Task prompt: Of all the lines below, return only those starting with the line holding "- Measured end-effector" and going on through the line holding "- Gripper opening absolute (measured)", exactly as written.

Data for this task:
======

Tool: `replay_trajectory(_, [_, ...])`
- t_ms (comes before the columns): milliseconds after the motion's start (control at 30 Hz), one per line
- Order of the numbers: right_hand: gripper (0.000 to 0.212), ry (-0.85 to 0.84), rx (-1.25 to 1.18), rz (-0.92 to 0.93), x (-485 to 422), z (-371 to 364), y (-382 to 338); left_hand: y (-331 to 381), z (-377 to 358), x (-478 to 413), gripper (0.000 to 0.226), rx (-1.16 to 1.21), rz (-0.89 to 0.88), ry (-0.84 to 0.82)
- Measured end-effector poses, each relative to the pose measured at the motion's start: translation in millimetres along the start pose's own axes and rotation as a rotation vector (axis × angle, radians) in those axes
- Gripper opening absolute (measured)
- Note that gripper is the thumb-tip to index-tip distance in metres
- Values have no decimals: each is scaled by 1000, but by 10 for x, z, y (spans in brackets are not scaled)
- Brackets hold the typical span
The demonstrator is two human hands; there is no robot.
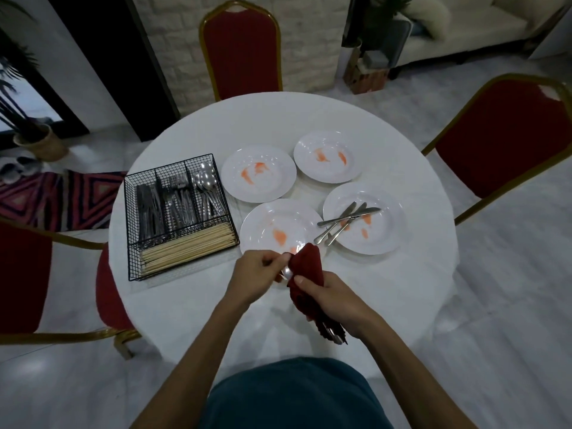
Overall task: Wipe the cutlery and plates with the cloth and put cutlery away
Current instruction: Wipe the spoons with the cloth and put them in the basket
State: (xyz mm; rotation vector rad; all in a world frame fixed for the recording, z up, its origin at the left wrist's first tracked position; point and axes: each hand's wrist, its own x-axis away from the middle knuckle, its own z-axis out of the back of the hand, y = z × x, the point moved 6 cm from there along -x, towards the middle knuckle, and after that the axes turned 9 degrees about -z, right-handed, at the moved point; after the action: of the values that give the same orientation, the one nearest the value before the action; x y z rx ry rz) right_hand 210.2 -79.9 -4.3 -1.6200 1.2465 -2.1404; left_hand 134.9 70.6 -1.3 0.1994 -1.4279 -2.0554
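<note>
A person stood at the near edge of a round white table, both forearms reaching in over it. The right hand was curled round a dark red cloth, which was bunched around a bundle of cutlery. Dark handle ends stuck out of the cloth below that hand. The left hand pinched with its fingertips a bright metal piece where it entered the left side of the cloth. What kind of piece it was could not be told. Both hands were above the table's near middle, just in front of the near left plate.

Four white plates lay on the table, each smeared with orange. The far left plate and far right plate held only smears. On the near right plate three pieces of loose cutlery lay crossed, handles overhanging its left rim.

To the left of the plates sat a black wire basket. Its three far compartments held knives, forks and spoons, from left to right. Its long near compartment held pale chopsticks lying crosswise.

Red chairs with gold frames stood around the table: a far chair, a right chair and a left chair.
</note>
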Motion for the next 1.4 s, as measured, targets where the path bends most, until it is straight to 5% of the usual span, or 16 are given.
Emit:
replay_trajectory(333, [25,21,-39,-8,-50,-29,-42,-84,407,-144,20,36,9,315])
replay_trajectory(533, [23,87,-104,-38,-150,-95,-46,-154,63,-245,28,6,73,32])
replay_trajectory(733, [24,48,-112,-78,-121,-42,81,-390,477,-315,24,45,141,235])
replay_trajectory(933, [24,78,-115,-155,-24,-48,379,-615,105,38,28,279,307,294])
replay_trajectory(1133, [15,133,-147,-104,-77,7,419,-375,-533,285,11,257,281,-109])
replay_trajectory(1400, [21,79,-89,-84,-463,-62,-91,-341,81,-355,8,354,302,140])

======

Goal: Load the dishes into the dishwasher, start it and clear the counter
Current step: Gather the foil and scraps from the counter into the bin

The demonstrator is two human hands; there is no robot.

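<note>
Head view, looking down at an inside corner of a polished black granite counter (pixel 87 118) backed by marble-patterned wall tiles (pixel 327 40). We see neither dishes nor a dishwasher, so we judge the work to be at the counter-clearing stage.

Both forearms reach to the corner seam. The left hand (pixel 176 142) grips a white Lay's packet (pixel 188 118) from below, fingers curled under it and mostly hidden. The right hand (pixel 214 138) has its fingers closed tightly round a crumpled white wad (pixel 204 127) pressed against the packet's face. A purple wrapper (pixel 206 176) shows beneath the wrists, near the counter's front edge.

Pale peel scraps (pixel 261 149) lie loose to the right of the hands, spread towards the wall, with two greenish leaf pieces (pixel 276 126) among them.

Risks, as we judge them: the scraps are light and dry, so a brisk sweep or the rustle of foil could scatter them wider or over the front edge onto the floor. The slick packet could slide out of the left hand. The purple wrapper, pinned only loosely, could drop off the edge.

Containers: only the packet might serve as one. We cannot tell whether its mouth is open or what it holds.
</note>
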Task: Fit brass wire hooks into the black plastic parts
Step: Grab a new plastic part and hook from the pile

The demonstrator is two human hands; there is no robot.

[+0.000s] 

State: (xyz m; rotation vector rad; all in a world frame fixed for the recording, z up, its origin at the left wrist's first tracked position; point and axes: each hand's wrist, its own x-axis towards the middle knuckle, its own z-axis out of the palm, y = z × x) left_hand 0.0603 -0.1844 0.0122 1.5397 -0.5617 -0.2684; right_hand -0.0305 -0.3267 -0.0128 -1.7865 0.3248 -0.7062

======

Result of this task:
- Measured end-effector poses, each relative to the pose measured at the motion's start: translation in millimetres along the start pose's own axes and rotation as a rotation vector (axis × angle, radians) in those axes
- Gripper opening absolute (measured)

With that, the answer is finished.